> TASK DIRECTIONS: From the listing below, reproduce exactly the lines starting with the one with "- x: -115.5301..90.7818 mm" and going on through the one with "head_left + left", both ends kept. No picture is copied.

> TASK MATERIAL:
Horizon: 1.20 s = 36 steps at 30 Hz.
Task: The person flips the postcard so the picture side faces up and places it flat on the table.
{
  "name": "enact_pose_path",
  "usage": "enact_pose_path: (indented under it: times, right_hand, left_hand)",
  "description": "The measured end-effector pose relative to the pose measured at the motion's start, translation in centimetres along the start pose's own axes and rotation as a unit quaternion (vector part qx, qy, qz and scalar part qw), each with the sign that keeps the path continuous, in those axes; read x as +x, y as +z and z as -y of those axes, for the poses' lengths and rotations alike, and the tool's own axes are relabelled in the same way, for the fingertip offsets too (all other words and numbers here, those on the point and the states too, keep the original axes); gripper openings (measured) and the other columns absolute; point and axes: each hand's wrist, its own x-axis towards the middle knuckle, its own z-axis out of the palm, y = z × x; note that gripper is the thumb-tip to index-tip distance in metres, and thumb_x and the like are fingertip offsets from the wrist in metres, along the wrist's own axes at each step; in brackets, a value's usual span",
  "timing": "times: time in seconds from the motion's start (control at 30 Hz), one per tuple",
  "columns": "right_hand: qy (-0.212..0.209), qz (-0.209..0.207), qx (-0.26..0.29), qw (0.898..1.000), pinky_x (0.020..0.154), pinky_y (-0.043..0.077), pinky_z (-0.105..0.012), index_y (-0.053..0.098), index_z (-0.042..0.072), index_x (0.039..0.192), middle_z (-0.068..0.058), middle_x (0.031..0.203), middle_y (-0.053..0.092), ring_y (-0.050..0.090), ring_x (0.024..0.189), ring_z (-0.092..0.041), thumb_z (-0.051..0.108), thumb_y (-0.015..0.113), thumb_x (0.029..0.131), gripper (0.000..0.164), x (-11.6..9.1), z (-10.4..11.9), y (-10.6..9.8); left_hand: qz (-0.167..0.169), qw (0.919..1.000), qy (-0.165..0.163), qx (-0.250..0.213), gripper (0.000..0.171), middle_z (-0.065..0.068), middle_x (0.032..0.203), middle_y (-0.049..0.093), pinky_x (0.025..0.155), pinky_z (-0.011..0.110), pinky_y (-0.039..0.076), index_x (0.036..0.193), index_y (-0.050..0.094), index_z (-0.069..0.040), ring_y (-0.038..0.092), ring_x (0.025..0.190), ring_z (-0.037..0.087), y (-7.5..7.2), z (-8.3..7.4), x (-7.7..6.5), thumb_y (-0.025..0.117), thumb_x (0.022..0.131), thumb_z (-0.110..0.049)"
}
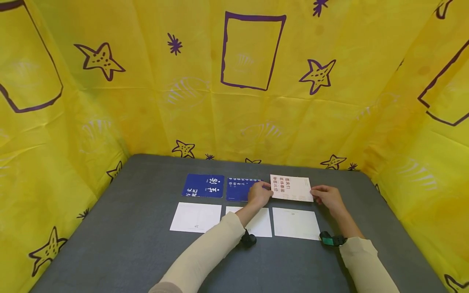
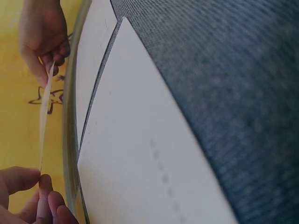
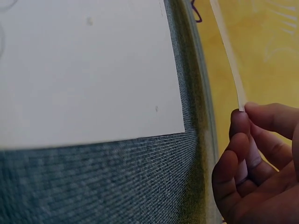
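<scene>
A pale card with red lettering (image 1: 291, 188) is held up at the back right of the row, pinched at its two short edges. My left hand (image 1: 259, 195) grips its left edge, and my right hand (image 1: 329, 198) grips the right edge between thumb and finger. In the left wrist view the card (image 2: 45, 114) appears edge-on between both hands. The right wrist view shows the card (image 3: 229, 56) edge-on too, its corner between my right thumb and fingertip. Behind my left hand lies a blue card (image 1: 238, 189) with white lettering, partly covered by that hand.
Another blue card (image 1: 203, 186) lies at the back left. In the front row are a left white card (image 1: 196, 217), a middle white card (image 1: 261, 224) partly under my left forearm, and a right white card (image 1: 296, 224). Yellow patterned cloth (image 1: 190, 101) surrounds the dark grey table (image 1: 121, 236).
</scene>
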Motion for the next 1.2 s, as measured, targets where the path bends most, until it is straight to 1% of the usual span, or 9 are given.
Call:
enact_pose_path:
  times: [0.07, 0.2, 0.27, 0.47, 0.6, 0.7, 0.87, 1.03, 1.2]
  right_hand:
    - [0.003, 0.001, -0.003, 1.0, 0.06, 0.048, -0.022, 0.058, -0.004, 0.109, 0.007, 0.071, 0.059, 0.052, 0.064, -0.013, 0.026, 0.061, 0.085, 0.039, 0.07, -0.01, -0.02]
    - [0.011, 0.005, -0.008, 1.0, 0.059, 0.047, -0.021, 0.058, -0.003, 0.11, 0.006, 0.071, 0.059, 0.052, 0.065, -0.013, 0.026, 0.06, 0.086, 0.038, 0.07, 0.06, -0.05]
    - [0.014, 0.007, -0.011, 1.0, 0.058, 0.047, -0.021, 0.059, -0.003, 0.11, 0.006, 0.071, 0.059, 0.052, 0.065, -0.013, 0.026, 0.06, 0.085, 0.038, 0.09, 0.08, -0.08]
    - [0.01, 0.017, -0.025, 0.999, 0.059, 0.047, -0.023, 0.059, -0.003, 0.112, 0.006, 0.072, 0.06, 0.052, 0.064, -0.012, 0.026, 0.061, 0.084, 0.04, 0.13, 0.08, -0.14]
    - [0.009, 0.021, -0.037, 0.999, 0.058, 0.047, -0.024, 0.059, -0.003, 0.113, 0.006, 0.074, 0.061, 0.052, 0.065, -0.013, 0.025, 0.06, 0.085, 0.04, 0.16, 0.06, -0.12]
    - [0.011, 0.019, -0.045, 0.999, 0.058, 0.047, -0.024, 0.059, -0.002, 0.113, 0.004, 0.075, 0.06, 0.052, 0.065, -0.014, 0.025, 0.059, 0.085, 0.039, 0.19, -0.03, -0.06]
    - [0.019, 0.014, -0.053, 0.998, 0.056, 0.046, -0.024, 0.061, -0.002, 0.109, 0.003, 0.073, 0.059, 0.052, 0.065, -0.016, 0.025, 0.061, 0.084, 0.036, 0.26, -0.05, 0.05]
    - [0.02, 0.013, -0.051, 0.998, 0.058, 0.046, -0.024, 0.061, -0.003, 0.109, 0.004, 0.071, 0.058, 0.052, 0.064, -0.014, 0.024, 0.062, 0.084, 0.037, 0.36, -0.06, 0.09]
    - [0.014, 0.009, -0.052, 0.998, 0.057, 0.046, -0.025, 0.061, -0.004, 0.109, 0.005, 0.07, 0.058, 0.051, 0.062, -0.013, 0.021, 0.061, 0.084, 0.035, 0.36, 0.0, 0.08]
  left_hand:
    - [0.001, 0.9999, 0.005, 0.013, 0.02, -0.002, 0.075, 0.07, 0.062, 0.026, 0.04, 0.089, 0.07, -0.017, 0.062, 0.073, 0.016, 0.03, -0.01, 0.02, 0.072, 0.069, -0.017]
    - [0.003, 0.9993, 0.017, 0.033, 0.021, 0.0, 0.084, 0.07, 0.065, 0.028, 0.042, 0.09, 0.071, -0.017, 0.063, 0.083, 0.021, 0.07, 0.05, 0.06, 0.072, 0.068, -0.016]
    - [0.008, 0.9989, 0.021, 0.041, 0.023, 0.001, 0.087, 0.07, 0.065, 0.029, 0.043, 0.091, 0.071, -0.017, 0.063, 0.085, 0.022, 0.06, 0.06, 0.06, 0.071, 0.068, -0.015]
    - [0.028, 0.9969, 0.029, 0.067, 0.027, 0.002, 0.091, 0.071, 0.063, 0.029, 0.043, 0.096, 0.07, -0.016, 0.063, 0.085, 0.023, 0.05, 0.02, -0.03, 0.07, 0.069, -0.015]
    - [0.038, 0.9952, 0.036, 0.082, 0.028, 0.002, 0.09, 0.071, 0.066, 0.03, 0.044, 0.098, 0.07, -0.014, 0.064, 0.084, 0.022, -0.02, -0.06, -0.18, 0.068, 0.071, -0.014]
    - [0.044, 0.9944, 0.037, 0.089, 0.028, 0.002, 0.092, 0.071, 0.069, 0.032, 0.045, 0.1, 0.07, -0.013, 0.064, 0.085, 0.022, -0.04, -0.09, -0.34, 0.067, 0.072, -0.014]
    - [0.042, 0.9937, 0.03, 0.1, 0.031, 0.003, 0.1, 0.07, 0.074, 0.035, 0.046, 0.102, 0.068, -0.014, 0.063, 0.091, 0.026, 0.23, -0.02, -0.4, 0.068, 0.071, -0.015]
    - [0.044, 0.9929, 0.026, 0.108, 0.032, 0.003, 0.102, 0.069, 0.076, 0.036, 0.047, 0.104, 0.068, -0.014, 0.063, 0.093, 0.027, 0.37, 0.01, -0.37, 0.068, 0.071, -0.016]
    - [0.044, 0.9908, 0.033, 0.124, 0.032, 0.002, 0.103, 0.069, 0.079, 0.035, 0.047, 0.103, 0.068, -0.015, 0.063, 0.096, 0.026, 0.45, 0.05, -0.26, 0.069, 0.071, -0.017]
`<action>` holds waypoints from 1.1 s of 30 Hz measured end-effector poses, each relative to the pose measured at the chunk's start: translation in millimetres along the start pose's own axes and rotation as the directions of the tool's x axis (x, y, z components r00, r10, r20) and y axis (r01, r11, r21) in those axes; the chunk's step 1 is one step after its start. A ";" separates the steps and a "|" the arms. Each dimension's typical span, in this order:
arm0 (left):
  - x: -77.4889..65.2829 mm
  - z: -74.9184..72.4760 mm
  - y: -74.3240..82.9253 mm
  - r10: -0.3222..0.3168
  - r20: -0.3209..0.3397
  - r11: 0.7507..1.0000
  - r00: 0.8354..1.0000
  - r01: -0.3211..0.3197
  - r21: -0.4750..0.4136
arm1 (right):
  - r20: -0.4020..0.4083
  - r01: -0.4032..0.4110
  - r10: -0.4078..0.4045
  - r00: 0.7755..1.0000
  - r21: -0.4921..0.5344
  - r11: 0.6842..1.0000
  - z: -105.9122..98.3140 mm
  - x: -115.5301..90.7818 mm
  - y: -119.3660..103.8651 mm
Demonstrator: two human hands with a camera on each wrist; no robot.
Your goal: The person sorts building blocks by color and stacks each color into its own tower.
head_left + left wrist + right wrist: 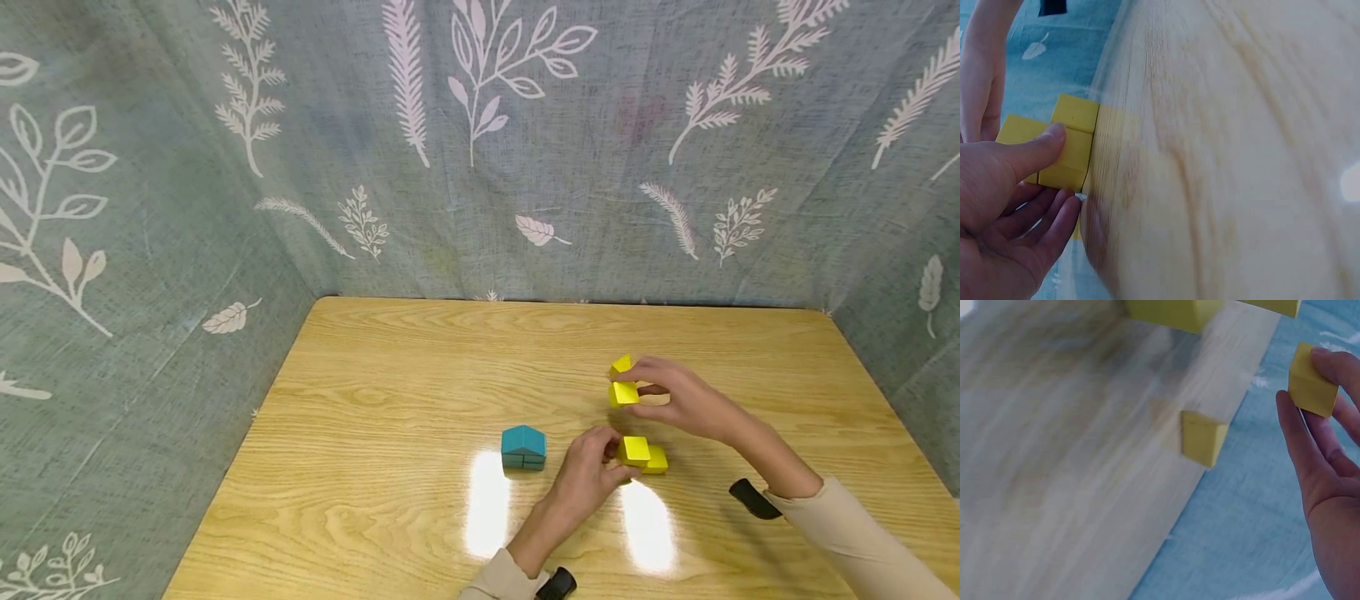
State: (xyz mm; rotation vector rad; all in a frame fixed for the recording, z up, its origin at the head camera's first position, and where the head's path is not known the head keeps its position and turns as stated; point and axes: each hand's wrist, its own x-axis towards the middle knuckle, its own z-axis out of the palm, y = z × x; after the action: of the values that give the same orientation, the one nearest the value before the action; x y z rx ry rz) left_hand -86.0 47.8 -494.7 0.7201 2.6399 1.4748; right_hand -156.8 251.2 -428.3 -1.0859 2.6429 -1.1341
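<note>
My right hand [678, 398] pinches a yellow block [1312, 381] between thumb and fingers, raised above the table. Just beyond it, a small yellow block with slanted sides [1200, 439] stands on the tabletop. Lower in the head view, my left hand [588, 471] holds a small group of yellow blocks. In the left wrist view its thumb presses the near bottom block [1065, 159], and the fingers curl along the opposite side. Another bottom block [1076, 112] stands against that one, and an upper block [1016, 129] sits on top, partly behind the thumb.
A teal block house [523, 447] with a peaked top stands left of my left hand. The wooden table [375, 400] reaches back to a leaf-patterned cloth [450, 225] that also hangs at both sides. Black bands [754, 498] are at both wrists.
</note>
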 end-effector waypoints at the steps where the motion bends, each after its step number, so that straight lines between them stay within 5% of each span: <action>1: 0.1 0.0 0.1 -0.003 0.002 1.000 1.000 0.003 -0.001 | -0.017 0.002 -0.002 1.000 -0.002 1.000 0.1 -4.3 0.7; 17: 0.5 0.2 0.6 -0.030 0.016 1.000 0.999 0.030 -0.007 | -0.144 0.017 -0.030 0.989 -0.087 0.996 9.8 -63.6 8.8; 33: 0.0 0.6 -0.4 0.005 0.002 1.000 1.000 -0.005 0.000 | -0.111 0.046 -0.044 0.993 0.016 0.999 27.9 -73.4 3.2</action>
State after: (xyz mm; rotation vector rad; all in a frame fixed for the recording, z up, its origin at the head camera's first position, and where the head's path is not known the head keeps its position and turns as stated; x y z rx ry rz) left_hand -86.0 48.1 -495.4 0.7275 2.6386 1.4752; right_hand -94.8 282.1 -465.4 -1.1161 2.6973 -1.2604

> EXERCISE RESULT:
  - x: -115.5301..90.7818 mm
  - y: -119.3660..103.8651 mm
Demonstrator: two human hands with a camera on each wrist; no robot.
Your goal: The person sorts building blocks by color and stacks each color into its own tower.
head_left + left wrist + right wrist: 

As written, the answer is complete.